Blog Post

Microsoft Mission Critical Blog
6 MIN READ

Hardening Spring Boot Health Probes on AKS: How to Prevent Restart Storms Before They Start

AndreasSemmelmann's avatar
Feb 02, 2026

Spring Boot workloads on AKS can become unstable when health probes are wired too aggressively. A brief control‑plane latency spike or transient platform degradation can cascade into probe failures—and escalate into mass pod restarts across microservices. This post shows how a few small, proven changes in probe design dramatically reduce the blast radius, improve resiliency, and eliminate restart storms in real production clusters.

Overview

Transient platform degradations can turn into outages if health probes are overly strict or wired to the wrong endpoint. In this case study, multiple incidents were reported in which many Spring Boot pods restarted in a short time window on Azure Kubernetes Service (AKS), contributing to visible downtime.

A key lesson is that probing the consolidated /actuator/health endpoint can amplify blast radius: if any health contributor degrades, the overall endpoint can report unhealthy. When that endpoint is used for liveness, kubelet can restart pods at scale and create a feedback loop (mass restarts → node pressure → additional failures).

The remediation combined two changes:

  1. separating liveness and readiness onto the dedicated Actuator probe endpoints (/actuator/health/liveness and /actuator/health/readiness), and 
  2. tuning probe thresholds (especially timeoutSeconds) to tolerate brief latency spikes.

This article targets platform engineers and SREs and provides a baseline configuration, a troubleshooting checklist, and a simple validation approach.

Environment (for reproducibility)

This scenario was observed on AKS (Kubernetes 1.30.3) with Spring Boot 2.3.x and an NGINX Ingress Controller deployed as a separate workload. Node OS image and JDK details are not required for the probe wiring and threshold tuning discussed here.

The Challenge

On AKS, even a short-lived control plane latency spike can ripple into workload behavior if kubelet health checks are configured too aggressively. Probes are meant to protect reliability, but when they are wired to the wrong signal they can turn a brief degradation into a restart loop.

  • Problem statement: Probe design amplified a transient AKS control plane degradation into a mass pod restart event.
  • Business impact: Visible downtime and unstable service behavior due to restart storms across multiple microservices.
  • Who’s affected: SREs, platform engineers, and application teams operating Spring Boot workloads on Kubernetes (especially AKS).

 

What Happened?

We saw a familiar pattern: many Spring Boot pods restarted within a short window, and probes started failing across a large part of the fleet at the same time.

Incident timeline

On 2025-03-25, downtime was reported across multiple Spring Boot-based microservices due to widespread pod restarts, and the event was associated with elevated Kubernetes API server connectivity/latency issues on the Linux node pool. A similar pattern was reported again on 2025-06-02: probes failed for many pods in a short window, restarts followed, and the system needed ~15 minutes to stabilize while CPU/memory pressure was elevated.

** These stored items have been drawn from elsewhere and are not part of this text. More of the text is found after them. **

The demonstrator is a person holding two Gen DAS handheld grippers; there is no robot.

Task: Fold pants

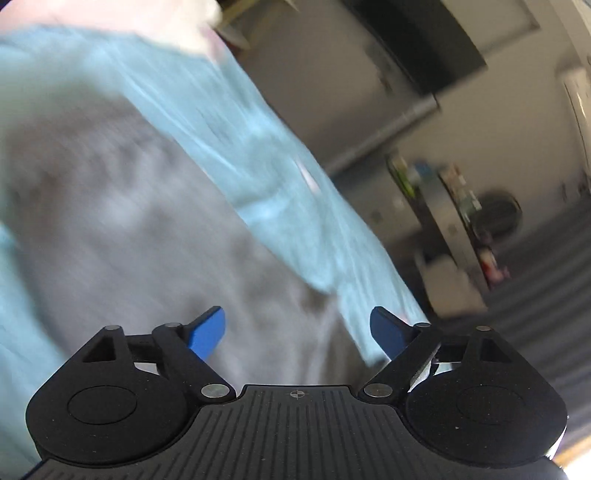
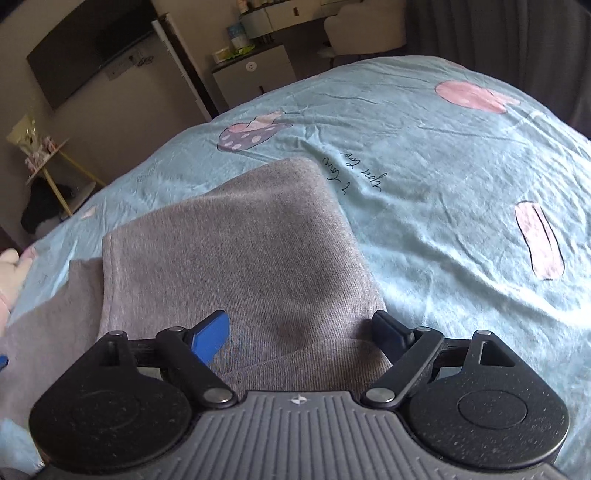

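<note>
Grey knit pants lie folded in layers on a light blue bed sheet printed with pink shapes. My right gripper hovers low over the near fold, open, its blue finger and black finger set wide apart with the cloth lying beneath the gap. In the blurred left wrist view the grey pants fill the lower left and the blue sheet runs diagonally beside them. My left gripper is open above the cloth, nothing pinched between its blue pads.
Beyond the bed's far edge are a dark wall screen, a white cabinet, a pale chair and a grey curtain. A small shelf stand is at the left. A pale soft toy lies at the sheet's left edge.
</note>
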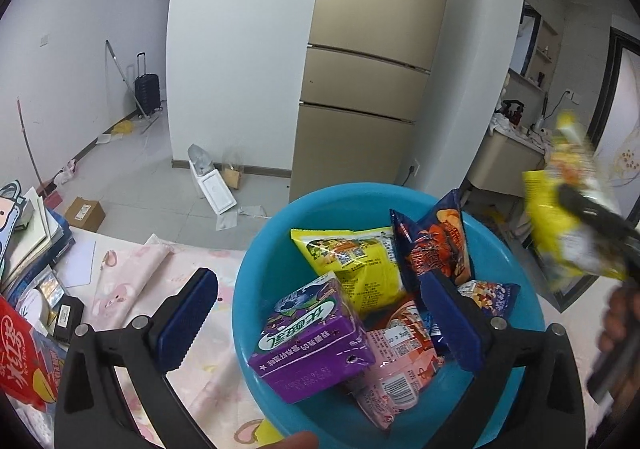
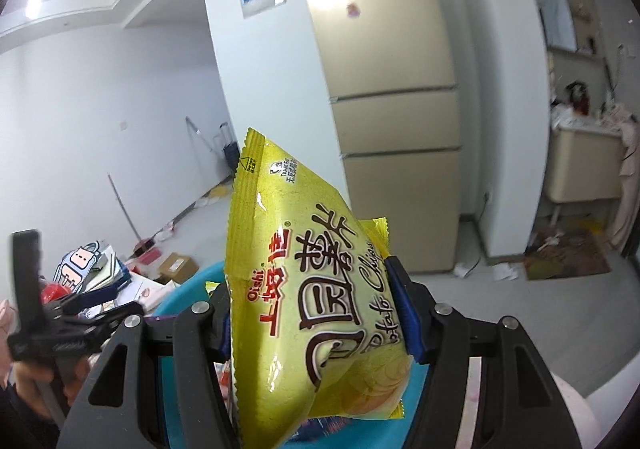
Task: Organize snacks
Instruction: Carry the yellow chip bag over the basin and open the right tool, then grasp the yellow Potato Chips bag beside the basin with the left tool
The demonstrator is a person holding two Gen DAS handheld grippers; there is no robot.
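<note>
A blue basin (image 1: 256, 249) on the pink cloth holds several snack packs: a purple box (image 1: 312, 337), a yellow bag (image 1: 356, 265), a dark blue and red chip bag (image 1: 436, 249) and a pink packet (image 1: 400, 361). My left gripper (image 1: 320, 317) stands wide open over the basin, with the purple box lying loose between its blue pads. My right gripper (image 2: 316, 313) is shut on a yellow potato chip bag (image 2: 304, 249), held up above the basin (image 2: 188, 289). In the left wrist view that bag (image 1: 560, 225) shows blurred at the right.
A red packet (image 1: 24, 353), a stack of books (image 1: 32, 237) and small items crowd the table's left side. Beyond the table stand a gold fridge (image 1: 360, 69) and a white pillar. A cardboard box (image 1: 84, 213) and litter lie on the floor.
</note>
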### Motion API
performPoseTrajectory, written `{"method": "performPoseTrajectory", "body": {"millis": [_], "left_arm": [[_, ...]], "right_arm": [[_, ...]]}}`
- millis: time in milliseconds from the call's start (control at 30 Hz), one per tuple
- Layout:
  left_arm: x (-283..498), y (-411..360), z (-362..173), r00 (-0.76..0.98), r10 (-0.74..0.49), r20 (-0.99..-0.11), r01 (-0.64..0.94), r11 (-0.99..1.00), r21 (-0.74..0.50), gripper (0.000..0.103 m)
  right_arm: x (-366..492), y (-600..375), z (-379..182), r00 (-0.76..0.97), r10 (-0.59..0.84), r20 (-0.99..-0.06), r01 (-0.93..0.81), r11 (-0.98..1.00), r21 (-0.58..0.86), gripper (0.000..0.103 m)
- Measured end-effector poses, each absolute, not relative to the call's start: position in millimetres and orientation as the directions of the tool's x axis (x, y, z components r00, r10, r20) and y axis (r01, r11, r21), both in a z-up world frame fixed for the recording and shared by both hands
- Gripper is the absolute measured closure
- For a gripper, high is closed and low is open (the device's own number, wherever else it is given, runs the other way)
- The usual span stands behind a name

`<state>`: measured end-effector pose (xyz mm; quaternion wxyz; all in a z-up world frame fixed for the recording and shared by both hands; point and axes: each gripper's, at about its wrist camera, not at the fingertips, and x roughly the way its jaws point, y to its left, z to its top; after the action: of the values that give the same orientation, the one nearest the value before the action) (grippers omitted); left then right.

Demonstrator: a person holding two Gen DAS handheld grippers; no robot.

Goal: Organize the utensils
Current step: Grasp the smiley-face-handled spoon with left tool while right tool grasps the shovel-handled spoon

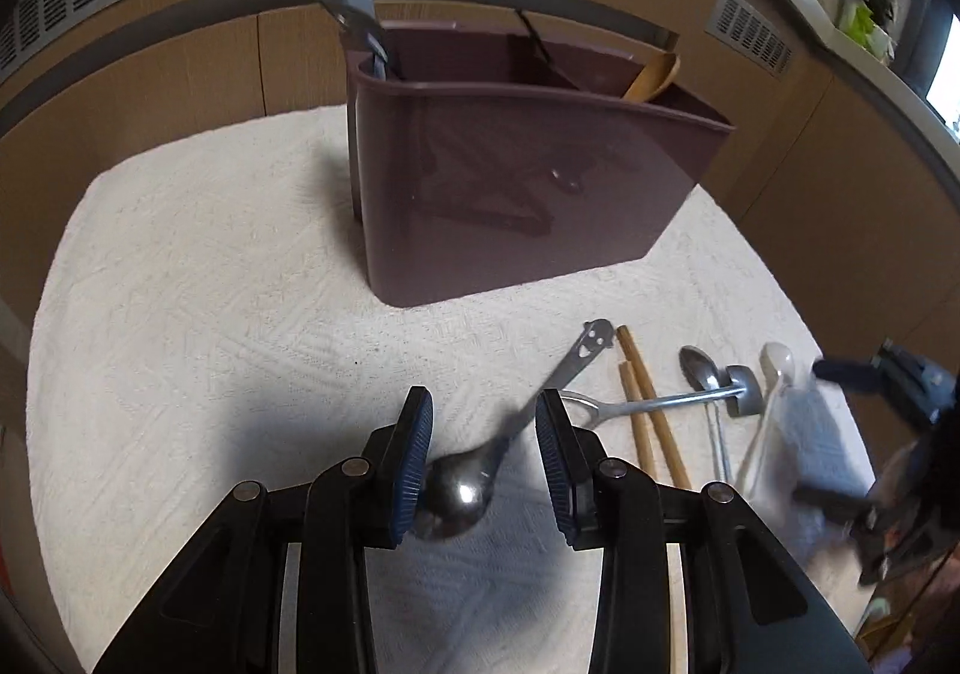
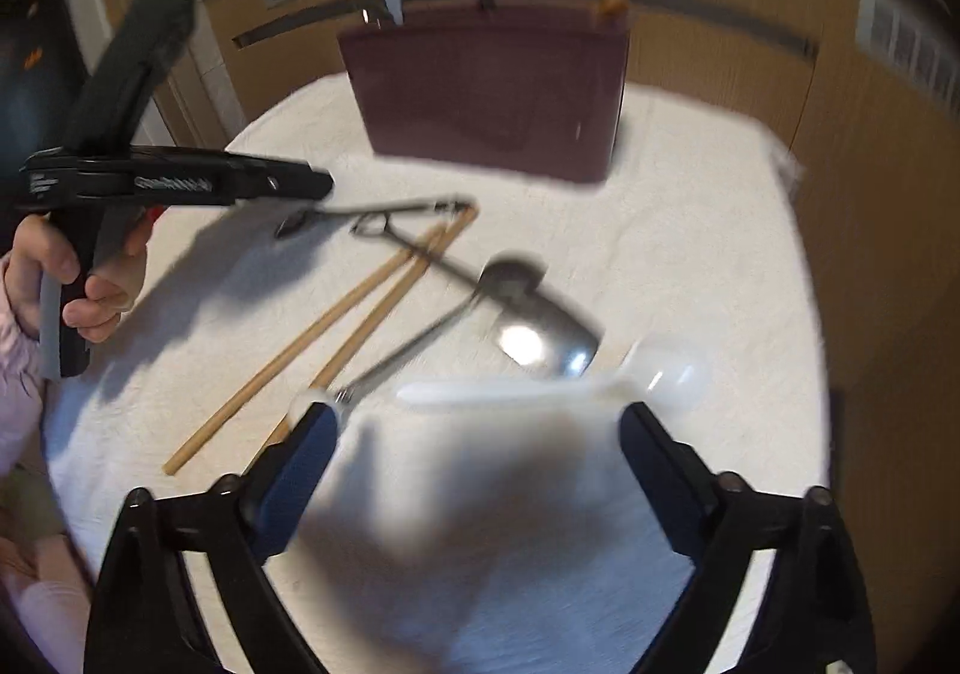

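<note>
My left gripper [image 1: 485, 404] is shut on a metal spoon [image 1: 459, 494]. Its bowl sits against the left pad and its smiley-cut handle slants up to the right. From the right wrist view the left gripper [image 2: 318, 188] carries that spoon [image 2: 360, 212] just above the cloth. My right gripper [image 2: 480, 428] stands open, and a white plastic spoon [image 2: 540, 389] lies on the cloth across its fingertips, untouched. In the left wrist view the right gripper [image 1: 831, 434] is blurred beside the white spoon [image 1: 774, 374]. The maroon utensil holder [image 1: 528, 182] stands behind.
Two wooden chopsticks [image 2: 336, 326], a metal turner [image 2: 540, 338] and another metal spoon [image 1: 699, 368] lie on the white cloth [image 1: 210, 314]. The holder [image 2: 492, 92] contains a blue-grey handle [image 1: 360, 2] and a wooden spoon [image 1: 654, 77]. A hand [image 2: 90, 284] grips the left tool.
</note>
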<state>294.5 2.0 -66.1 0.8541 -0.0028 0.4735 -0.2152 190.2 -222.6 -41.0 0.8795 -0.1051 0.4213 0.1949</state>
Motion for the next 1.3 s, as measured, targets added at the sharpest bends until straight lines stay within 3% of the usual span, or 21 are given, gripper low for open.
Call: {"method": "performPoseTrajectory", "body": {"millis": [33,67,133,167,300,433,533,700,767,833,900,1033,1133,1233,1300], "left_arm": [[297.1,3.0,-70.8,0.443,-0.369,-0.817,0.356,0.909,-0.217,0.066],[297.6,3.8,-75.1,0.428,-0.372,-0.824,0.348,0.909,-0.229,0.066],[290.9,6.1,-78.8,0.421,-0.388,-0.820,0.349,0.904,-0.248,0.066],[285.5,6.3,-78.8,0.413,-0.389,-0.824,0.358,0.901,-0.246,0.066],[252.8,4.4,-77.5,0.359,-0.420,-0.833,0.403,0.875,-0.268,0.066],[226.3,-2.8,-77.3,0.321,-0.441,-0.838,0.443,0.852,-0.279,0.064],[212.6,-12.2,-77.2,0.291,-0.476,-0.830,0.453,0.833,-0.319,0.058],[199.8,-16.2,-76.5,0.298,-0.477,-0.827,0.461,0.830,-0.314,0.058],[198.0,-13.0,-74.0,0.348,-0.430,-0.833,0.439,0.860,-0.260,0.058],[196.7,-6.8,-69.1,0.421,-0.360,-0.832,0.402,0.897,-0.184,0.058],[196.4,1.3,-64.3,0.487,-0.303,-0.819,0.359,0.925,-0.128,0.058],[199.6,20.4,-58.6,0.528,-0.277,-0.802,0.295,0.946,-0.133,0.058],[199.7,32.8,-57.7,0.526,-0.293,-0.798,0.287,0.945,-0.158,0.058],[201.7,36.8,-59.6,0.507,-0.318,-0.801,0.296,0.937,-0.185,0.058],[206.5,30.8,-58.9,0.493,-0.338,-0.802,0.316,0.928,-0.197,0.058]], "right_arm": [[196.5,-222.2,-37.8,0.584,0.228,-0.779,-0.430,0.901,-0.059,0.035],[205.9,-223.1,-36.2,0.594,0.195,-0.780,-0.418,0.904,-0.092,0.058],[231.9,-228.8,-39.3,0.593,0.129,-0.795,-0.370,0.921,-0.126,0.085],[245.0,-232.0,-43.8,0.586,0.093,-0.805,-0.347,0.926,-0.146,0.088],[284.8,-244.3,-67.3,0.556,0.009,-0.831,-0.300,0.935,-0.190,0.088],[274.9,-250.1,-68.8,0.539,0.034,-0.842,-0.297,0.943,-0.152,0.088],[250.0,-247.5,-69.6,0.499,0.096,-0.861,-0.326,0.942,-0.084,0.087],[207.6,-222.4,-61.6,0.409,0.267,-0.873,-0.473,0.880,0.048,0.086],[198.6,-212.8,-51.9,0.437,0.282,-0.854,-0.506,0.862,0.025,0.080],[195.0,-202.0,-41.2,0.504,0.279,-0.817,-0.540,0.841,-0.046,0.060],[199.1,-186.4,-38.8,0.548,0.264,-0.793,-0.580,0.803,-0.134,0.058],[225.3,-152.4,-49.0,0.513,0.261,-0.818,-0.655,0.735,-0.176,0.075],[250.6,-142.6,-63.8,0.489,0.215,-0.845,-0.670,0.713,-0.207,0.076],[269.2,-152.2,-69.5,0.396,0.260,-0.881,-0.673,0.734,-0.086,0.078],[277.3,-160.7,-68.9,0.319,0.306,-0.897,-0.646,0.763,0.031,0.095]]}}
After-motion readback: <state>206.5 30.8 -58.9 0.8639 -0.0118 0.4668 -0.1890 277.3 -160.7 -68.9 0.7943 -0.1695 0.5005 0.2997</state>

Why this failure mode is common

What made the situation worse was the probe design: liveness and readiness were both wired to the same composite health endpoint (/actuator/health) and the liveness timeout was very strict. Under transient latency, that combination can turn “brief slowness” into “restart many pods”, and restarts add even more pressure to nodes and the cluster.

The Solution

We kept the solution intentionally simple and AKS-focused: reduce the blast radius during transient cluster/platform slowness, and prevent kubelet from turning short probe timeouts into mass restarts.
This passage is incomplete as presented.